- Activity: For the data below, give the number of lines containing "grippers" and nothing more.

Information shown START

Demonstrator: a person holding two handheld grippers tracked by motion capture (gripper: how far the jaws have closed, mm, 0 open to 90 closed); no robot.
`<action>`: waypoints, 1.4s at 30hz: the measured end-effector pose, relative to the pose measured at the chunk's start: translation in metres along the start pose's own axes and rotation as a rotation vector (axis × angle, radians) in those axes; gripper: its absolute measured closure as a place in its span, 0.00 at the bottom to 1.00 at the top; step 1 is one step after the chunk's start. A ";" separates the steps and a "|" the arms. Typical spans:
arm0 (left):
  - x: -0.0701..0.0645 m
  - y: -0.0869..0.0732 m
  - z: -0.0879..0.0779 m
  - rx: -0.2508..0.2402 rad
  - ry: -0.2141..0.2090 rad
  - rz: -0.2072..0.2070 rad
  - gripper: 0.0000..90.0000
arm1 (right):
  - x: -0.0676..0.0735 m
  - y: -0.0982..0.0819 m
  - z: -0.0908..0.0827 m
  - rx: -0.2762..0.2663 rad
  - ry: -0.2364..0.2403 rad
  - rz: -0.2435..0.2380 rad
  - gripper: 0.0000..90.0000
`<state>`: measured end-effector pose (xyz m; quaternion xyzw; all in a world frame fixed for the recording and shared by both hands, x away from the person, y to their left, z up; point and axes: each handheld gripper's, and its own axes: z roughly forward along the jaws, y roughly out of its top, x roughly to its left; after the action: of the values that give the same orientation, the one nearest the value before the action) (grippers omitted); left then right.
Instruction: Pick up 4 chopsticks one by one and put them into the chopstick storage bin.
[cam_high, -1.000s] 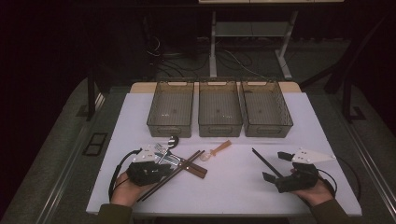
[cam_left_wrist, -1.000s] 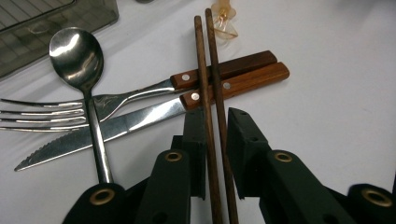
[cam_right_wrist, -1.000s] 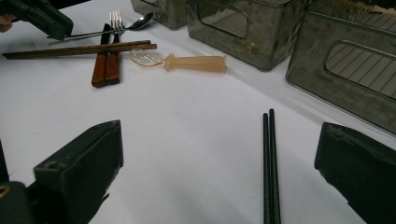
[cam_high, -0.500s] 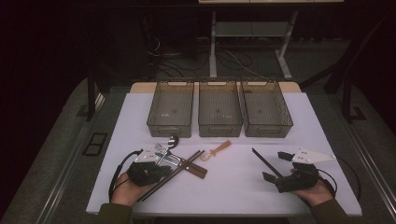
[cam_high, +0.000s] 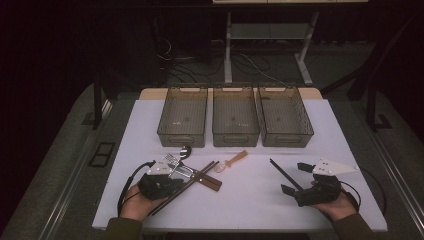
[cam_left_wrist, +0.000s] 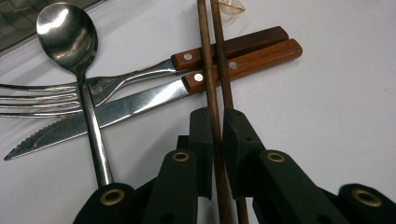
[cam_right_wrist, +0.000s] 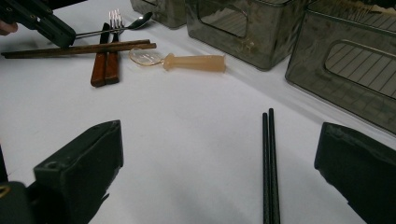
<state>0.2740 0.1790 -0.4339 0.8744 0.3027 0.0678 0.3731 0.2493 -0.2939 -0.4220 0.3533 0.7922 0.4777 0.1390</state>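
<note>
Left gripper (cam_left_wrist: 214, 135) pinched the brown chopsticks (cam_left_wrist: 212, 70), which lay across the knife (cam_left_wrist: 140, 100) and fork (cam_left_wrist: 116, 81) handles at seven o'clock on the desk (cam_high: 250, 190). Right gripper (cam_right_wrist: 219, 163) stood spread at four o'clock, black chopsticks (cam_right_wrist: 270, 163) lying between its jaws, untouched.

Brown chopsticks (cam_left_wrist: 211, 70) between left claw (cam_left_wrist: 214, 135) pads: matt wood, fine grain. Claw pads matt black plastic. Beyond claw tip, knife (cam_left_wrist: 140, 100) and fork (cam_left_wrist: 116, 84): glossy polished metal, varnished wood handles with metal rivets. Left of claw, spoon (cam_left_wrist: 70, 42): mirror-shiny metal. Desk (cam_left_wrist: 336, 140): smooth matt white. Between right claw (cam_right_wrist: 219, 158) pads, black chopsticks (cam_right_wrist: 270, 163): smooth, slightly glossy. Bins (cam_right_wrist: 243, 28): translucent smoky plastic.
</note>
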 end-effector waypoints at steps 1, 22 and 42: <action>0.000 0.000 0.000 0.000 0.000 0.000 0.90 | 0.000 0.000 0.000 -0.001 0.000 0.000 0.02; 0.001 -0.001 0.008 0.056 0.031 0.028 0.89 | 0.000 0.000 0.000 0.000 0.000 -0.001 0.02; 0.001 0.000 0.009 0.068 0.041 0.023 0.92 | 0.001 -0.002 0.004 0.006 0.010 0.004 0.02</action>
<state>0.2778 0.1741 -0.4405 0.8885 0.3022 0.0799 0.3359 0.2502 -0.2911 -0.4254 0.3528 0.7937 0.4774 0.1329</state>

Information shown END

- Answer to this task: 2